*What you have to do*
Transcribe each line below without altering anything.

*Supplied material*

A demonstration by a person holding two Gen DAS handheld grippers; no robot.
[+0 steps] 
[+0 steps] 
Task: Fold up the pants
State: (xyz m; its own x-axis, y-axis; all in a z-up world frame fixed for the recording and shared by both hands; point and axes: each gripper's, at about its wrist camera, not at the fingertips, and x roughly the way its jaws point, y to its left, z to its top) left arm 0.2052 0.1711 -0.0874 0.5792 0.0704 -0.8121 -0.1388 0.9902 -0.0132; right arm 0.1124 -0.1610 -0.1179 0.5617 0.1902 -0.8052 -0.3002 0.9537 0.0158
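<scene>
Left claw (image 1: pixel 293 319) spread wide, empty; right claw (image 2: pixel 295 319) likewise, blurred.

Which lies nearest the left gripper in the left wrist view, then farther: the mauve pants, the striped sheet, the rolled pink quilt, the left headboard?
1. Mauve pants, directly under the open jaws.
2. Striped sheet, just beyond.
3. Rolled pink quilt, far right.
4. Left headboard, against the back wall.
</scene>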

*Written response*
A demonstration by a person holding two Gen DAS handheld grippers; no robot.
[+0 steps] 
[+0 steps] 
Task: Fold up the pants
State: (xyz m; its own x-axis, y-axis; all in a z-up world frame fixed for the recording and shared by both hands; point and axes: each gripper's, at about its wrist camera, not at the fingertips, and x roughly the way its jaws point, y to its left, z to its top) left arm 0.2052 0.1711 -0.0874 0.5792 0.0704 -0.8121 -0.1388 0.9902 -0.0132; right arm 0.1124 -0.1610 -0.1179 0.5617 0.1902 -0.8052 -0.3002 0.9537 0.0158
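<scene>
Left claw (image 1: pixel 293 319) spread wide, empty; right claw (image 2: pixel 295 319) likewise, blurred.

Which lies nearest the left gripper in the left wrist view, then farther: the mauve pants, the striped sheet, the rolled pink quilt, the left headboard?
1. Mauve pants, directly under the open jaws.
2. Striped sheet, just beyond.
3. Rolled pink quilt, far right.
4. Left headboard, against the back wall.
</scene>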

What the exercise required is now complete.